DATASET EXTRACT START
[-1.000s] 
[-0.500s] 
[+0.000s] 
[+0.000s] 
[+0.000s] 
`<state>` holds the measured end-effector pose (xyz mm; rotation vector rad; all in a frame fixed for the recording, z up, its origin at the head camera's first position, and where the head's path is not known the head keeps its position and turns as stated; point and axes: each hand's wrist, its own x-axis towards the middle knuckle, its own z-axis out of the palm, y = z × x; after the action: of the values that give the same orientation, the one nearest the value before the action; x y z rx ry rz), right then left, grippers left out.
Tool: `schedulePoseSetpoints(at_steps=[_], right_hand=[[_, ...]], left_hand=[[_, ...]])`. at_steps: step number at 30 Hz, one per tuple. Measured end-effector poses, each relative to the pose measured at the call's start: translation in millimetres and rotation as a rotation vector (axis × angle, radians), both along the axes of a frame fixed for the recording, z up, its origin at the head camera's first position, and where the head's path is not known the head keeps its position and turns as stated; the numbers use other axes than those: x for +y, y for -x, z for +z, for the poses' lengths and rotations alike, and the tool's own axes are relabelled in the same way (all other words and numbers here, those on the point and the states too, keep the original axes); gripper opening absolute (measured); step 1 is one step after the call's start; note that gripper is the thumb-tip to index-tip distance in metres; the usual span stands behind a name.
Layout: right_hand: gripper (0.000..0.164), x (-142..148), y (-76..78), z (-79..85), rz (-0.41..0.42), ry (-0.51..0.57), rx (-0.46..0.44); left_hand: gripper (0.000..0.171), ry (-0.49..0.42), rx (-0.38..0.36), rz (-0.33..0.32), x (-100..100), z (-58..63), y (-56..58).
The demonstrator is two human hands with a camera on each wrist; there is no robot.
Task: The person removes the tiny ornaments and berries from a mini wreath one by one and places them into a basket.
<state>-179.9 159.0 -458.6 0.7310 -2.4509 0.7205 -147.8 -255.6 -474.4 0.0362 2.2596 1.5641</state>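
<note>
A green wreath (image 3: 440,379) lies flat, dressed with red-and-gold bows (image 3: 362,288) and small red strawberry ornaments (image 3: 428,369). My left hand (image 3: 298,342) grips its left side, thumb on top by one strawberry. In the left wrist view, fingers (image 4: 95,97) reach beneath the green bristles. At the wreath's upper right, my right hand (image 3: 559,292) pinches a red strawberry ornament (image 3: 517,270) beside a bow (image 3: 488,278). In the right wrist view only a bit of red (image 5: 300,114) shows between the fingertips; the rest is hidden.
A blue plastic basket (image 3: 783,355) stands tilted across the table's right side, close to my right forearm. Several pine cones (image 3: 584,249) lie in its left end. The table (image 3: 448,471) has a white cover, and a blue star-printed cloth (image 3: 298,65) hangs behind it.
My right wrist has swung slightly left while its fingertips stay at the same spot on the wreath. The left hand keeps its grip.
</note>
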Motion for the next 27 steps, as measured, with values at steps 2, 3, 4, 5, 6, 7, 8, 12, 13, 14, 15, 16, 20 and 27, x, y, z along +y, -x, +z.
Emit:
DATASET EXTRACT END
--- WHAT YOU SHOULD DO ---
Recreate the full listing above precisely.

--- RESPONSE TO THE TASK ---
[-1.000s] 
[-0.500s] 
[+0.000s] 
[+0.000s] 
[+0.000s] 
`<state>` holds the measured end-effector pose (xyz mm; rotation vector rad; all in a frame fixed for the recording, z up, its origin at the head camera's first position, and where the head's path is not known the head keeps its position and turns as stated; point and axes: each hand's wrist, its own x-axis towards the middle knuckle, its own z-axis out of the palm, y = z × x; after the action: of the values that give the same orientation, the one nearest the value before the action; x y z rx ry rz), right then left, grippers left out.
Tool: `schedulePoseSetpoints(at_steps=[_], right_hand=[[_, ...]], left_hand=[[_, ...]])`. at_steps: step number at 30 Hz, one per tuple. Measured end-effector poses, each relative to the pose measured at the call's start: translation in millimetres and rotation as a rotation vector (axis × angle, radians), both along the axes of a frame fixed for the recording, z up, its origin at the head camera's first position, and where the head's path is not known the head keeps its position and turns as stated; the numbers use other axes than those: x for +y, y for -x, z for +z, for the poses' lengths and rotations alike, and the tool's own axes are relabelled in the same way (all other words and numbers here, those on the point and the states too, keep the original axes); gripper opening absolute (measured); step 1 is one step after the call's start; note that gripper is the thumb-tip to index-tip distance in metres; the usual span stands behind a name.
Layout: right_hand: gripper (0.000..0.164), x (-142..148), y (-76..78), z (-79..85), rz (-0.41..0.42), ry (-0.51..0.57), rx (-0.46..0.44); left_hand: gripper (0.000..0.171), ry (-0.49..0.42), rx (-0.38..0.36), rz (-0.33..0.32), x (-100..100), z (-58..63), y (-56..58).
The demonstrator is two human hands with a camera on each wrist; there is no robot.
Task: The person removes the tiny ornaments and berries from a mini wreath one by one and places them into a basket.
<state>-179.9 159.0 -458.6 0.7310 -2.4509 0.7205 -147.8 -255.6 -474.4 0.0362 2.2596 1.5641</state>
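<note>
A green wreath (image 3: 440,379) lies flat, dressed with red-and-gold bows (image 3: 362,288) and small red strawberry ornaments (image 3: 428,369). My left hand (image 3: 298,342) grips its left side, thumb on top by one strawberry. In the left wrist view, fingers (image 4: 95,97) reach beneath the green bristles. At the wreath's upper right, my right hand (image 3: 559,292) pinches a red strawberry ornament (image 3: 517,270) beside a bow (image 3: 488,278). In the right wrist view only a bit of red (image 5: 300,114) shows between the fingertips; the rest is hidden.
A blue plastic basket (image 3: 783,355) stands tilted across the table's right side, close to my right forearm. Several pine cones (image 3: 584,249) lie in its left end. The table (image 3: 448,471) has a white cover, and a blue star-printed cloth (image 3: 298,65) hangs behind it.
My right wrist has swung slightly left while its fingertips stay at the same spot on the wreath. The left hand keeps its grip.
</note>
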Motion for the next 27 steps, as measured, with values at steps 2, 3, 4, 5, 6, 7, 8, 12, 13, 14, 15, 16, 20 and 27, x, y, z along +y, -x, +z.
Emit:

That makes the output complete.